In response, Cruz said, "if you don't think you have the power to influence elections, why do you block anything?"
Dorsey said the company has "policies that are focused on making sure more voices on the platform are possible."
"We see a lot of abuse and harassment which ends up silencing people and having them leave from the platform," he added.
Under questioning from Cruz, Dorsey also explained why Twitter allowed the New York Times story that was allegedly based on copies of President Trump's tax returns but blocked the New York Post's reporting on the content of Hunter Biden's laptop about overseas business deals in Ukraine and China.
Dorsey said the company prevented users from sharing the New York Post's Hunter Biden stories because they violated the "hacked materials policy."
"We didn't want Twitter to be a distributor for hacked materials," he said.
Cruz asked Dorsey why the same policy didn't apply to the New York Times reporting on data from Trump's tax returns, provided by an anonymous source.
"We didn't find that in violation of our terms of service and this policy in particular because it was reporting about the material, it wasn't distributing the material," he said.
Cruz said that's "not true" because the New York Times posted what they "purported to be original source materials" and federal statute makes it a crime to distribute someone's tax returns without their knowledge.
"So that material was based on something that was distributed in violation of federal law," he said.
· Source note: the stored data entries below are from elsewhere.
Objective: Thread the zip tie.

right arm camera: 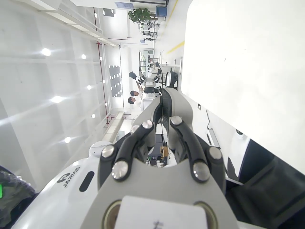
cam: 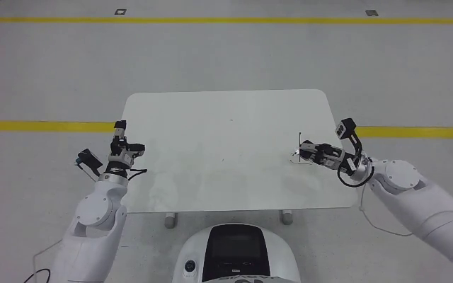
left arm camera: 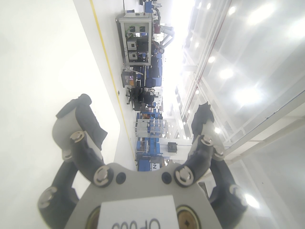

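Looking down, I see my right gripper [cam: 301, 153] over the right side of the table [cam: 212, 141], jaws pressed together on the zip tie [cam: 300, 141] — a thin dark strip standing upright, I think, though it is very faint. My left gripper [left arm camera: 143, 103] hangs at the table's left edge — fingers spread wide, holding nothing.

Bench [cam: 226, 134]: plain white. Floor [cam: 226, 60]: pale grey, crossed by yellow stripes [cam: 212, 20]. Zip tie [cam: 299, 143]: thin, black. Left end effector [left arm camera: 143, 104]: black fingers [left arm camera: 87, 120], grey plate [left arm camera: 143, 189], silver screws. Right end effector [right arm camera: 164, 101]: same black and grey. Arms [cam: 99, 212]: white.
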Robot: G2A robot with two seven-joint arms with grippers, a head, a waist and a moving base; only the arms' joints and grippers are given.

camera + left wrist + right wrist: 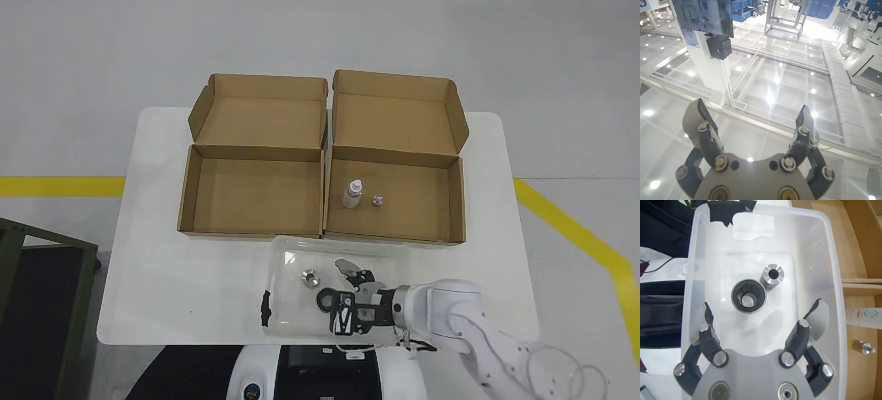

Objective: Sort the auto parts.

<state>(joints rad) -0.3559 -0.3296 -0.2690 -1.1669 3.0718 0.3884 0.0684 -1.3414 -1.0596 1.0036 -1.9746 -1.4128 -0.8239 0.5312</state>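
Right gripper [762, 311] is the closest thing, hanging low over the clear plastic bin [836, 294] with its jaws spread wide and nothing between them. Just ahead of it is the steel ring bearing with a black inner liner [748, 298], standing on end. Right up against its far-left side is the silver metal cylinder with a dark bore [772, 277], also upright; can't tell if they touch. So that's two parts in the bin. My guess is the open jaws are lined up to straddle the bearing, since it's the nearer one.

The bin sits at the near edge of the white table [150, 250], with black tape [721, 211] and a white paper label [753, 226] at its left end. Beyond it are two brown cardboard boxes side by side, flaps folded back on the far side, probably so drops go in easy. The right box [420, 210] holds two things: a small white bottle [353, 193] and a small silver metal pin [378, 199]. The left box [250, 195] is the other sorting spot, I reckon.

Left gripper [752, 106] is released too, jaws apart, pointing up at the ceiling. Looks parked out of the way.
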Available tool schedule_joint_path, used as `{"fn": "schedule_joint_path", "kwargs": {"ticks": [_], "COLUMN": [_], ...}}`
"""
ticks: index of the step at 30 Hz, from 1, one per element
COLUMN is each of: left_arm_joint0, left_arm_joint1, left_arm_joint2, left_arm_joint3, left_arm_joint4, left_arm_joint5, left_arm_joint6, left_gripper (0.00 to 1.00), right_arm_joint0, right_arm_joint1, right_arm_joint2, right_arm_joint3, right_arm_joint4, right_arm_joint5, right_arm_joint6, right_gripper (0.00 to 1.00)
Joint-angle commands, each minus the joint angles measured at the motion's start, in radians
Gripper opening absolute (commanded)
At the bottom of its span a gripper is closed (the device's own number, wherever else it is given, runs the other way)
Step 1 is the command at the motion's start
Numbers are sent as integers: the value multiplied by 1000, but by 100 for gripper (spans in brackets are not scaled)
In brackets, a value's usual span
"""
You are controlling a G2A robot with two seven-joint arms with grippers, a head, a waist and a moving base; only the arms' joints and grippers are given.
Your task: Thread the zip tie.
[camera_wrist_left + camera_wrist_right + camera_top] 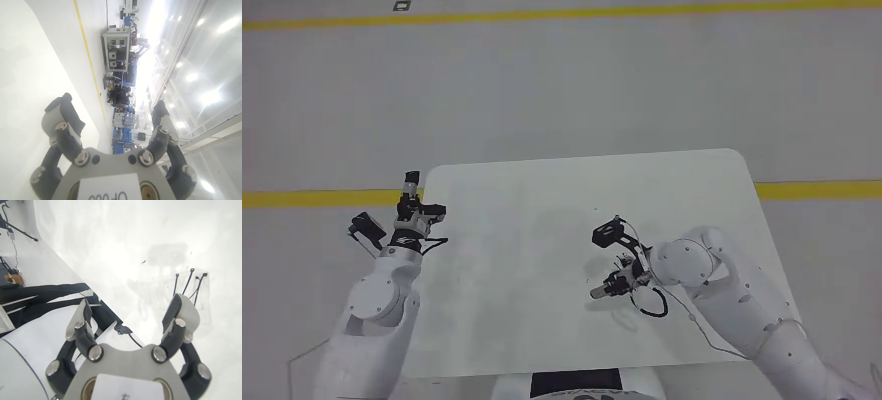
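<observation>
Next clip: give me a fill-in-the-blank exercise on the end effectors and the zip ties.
1. The right end effector has its jaws ___, with nothing between them.
2. The zip ties lying on the table are ___ in colour.
3. The left end effector, at the table's edge, grips ___.
Missing words: open; black; nothing.

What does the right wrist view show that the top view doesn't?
Right wrist view: black zip ties lying flat on the table, just beyond the open right hand. Top view: the left hand near the table's left edge, and the yellow floor lines. Both: the right hand above the white table.
</observation>
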Motion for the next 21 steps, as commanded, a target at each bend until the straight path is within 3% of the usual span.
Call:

Cruz also pressed Dorsey on the company's decision to lock the New York Post out of its Twitter account.
Dorsey said Twitter is no longer blocking other users from sharing the New York Post's articles but in order for the newspaper to regain access to its account it has to delete the original posts.
"We recognized errors in that policy. We changed it within 24 hours," he said.
In conclusion, Cruz asked Dorsey, "Who the hell elected you and put you in charge of what the media are allowed to report and what the American people are allowed to hear and why do you persist in behaving as a Democratic Super PAC silencing views to the contrary of your political beliefs?"
"We're not doing that and this is why I opened this hearing with calls for more transparency," Dorsey replied.
Sen. Brian Schatz, a Hawaii Democrat, criticized the decision to hold the hearing close to the election.
"I have never seen a hearing so close to an election on any topic," he said. "There is a good reason why we don't haul people before us to yell at them for not doing our bidding during an election. It is a misuse of taxpayer dollars."